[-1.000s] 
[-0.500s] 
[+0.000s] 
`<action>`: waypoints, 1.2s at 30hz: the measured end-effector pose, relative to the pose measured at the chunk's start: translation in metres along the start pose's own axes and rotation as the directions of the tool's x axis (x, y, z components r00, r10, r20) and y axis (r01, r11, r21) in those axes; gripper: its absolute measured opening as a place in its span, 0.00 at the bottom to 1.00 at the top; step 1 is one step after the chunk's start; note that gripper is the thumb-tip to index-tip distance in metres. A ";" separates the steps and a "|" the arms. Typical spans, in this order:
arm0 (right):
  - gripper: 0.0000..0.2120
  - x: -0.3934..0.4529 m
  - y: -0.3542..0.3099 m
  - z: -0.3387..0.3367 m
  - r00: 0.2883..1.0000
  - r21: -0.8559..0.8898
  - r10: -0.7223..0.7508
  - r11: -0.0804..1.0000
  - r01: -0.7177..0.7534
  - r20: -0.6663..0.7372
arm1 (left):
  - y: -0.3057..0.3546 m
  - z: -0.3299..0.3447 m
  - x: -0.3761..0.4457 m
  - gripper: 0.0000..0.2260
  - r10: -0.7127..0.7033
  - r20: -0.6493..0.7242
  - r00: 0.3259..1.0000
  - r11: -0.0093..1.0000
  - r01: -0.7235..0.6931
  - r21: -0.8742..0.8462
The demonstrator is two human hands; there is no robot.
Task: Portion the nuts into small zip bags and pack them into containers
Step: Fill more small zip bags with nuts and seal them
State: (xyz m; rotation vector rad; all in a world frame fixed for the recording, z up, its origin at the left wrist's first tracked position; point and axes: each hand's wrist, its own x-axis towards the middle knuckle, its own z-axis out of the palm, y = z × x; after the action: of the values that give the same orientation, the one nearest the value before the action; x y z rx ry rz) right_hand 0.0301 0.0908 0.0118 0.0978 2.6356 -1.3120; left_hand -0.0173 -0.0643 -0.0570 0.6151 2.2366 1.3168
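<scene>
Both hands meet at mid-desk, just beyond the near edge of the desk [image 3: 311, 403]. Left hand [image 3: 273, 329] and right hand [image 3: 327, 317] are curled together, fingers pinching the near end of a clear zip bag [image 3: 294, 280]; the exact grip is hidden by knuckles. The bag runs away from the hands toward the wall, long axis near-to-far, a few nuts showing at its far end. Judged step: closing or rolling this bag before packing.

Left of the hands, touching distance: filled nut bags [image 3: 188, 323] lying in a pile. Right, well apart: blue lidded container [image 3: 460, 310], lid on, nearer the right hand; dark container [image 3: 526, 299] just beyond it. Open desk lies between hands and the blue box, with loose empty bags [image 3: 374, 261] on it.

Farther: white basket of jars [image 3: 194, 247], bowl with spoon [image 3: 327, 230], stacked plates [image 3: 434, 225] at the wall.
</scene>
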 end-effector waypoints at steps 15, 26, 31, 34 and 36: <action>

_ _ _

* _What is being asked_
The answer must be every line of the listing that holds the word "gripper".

* _Exercise solution_
`<action>`: waypoints, 1.2s at 30hz: the measured end-effector pose, relative to the pose measured at the chunk's start: translation in metres along the start pose's own axes and rotation as the directions of the tool's x axis (x, y, z components r00, r10, r20) and y axis (r01, r11, r21) in those axes; gripper: its absolute measured opening as a place in its span, 0.00 at the bottom to 1.00 at the top; step 1 is one step after the chunk's start; note that gripper is the thumb-tip to index-tip distance in metres. A ";" separates the steps and a "|" the arms. Typical spans, in this order:
  - gripper: 0.0000..0.2120
  - gripper: 0.0000..0.2260

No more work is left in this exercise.